Assigned task >>
Copy out each line below in which the string "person" appears.

▶

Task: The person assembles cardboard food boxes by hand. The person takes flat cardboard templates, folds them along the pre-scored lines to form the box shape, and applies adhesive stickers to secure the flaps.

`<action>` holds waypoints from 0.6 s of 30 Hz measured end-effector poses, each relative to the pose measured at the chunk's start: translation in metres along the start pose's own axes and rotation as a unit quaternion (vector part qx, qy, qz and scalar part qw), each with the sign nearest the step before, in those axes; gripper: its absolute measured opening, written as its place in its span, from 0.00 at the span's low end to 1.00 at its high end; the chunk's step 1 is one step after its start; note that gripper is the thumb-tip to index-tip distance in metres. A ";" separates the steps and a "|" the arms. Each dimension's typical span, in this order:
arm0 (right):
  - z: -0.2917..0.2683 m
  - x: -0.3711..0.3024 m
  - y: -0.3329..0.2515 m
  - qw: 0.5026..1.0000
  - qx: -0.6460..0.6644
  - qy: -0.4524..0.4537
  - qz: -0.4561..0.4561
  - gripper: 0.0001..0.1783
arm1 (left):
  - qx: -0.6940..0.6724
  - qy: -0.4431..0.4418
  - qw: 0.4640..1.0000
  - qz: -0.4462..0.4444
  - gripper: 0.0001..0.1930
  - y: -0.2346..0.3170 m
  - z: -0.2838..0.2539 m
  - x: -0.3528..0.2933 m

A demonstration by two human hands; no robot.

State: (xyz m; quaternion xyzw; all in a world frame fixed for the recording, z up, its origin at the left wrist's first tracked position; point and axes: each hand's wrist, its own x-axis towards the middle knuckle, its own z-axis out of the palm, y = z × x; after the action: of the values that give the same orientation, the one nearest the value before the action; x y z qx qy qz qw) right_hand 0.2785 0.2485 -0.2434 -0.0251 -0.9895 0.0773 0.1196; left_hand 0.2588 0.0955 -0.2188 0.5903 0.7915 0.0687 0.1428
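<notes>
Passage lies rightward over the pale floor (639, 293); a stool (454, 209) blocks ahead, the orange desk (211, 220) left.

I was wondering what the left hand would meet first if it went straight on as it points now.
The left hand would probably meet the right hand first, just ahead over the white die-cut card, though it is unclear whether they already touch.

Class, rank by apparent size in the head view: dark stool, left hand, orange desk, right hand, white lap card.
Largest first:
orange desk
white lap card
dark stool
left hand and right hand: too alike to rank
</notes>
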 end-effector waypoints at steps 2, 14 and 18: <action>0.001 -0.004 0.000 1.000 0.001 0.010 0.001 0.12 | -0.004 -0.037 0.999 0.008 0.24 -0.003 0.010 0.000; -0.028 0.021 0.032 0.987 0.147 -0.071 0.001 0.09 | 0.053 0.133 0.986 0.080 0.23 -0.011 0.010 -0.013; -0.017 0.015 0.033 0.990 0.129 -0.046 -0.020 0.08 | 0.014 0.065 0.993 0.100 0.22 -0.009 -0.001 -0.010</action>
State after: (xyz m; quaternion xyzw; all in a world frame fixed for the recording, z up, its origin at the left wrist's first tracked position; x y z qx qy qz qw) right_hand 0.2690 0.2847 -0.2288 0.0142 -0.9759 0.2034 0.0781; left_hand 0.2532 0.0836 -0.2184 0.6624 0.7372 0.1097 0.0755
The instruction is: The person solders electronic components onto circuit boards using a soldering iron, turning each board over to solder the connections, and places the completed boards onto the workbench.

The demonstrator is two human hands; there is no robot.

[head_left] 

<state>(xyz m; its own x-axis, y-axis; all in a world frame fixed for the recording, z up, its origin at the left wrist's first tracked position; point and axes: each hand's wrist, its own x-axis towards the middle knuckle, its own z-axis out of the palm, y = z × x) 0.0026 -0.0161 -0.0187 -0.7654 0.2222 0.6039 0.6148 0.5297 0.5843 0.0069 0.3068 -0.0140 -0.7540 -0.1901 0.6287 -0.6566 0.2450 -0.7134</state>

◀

Solution to this problem >>
Task: The person assembles cardboard food boxes by hand. The person takes flat cardboard templates, folds them along the pre-scored lines to form the box shape, and applies adhesive stickers to secure the flaps.
The instruction is: The person solders electronic components onto circuit boards using a soldering iron, turning each board over to solder the connections, and places the completed boards onto the workbench.

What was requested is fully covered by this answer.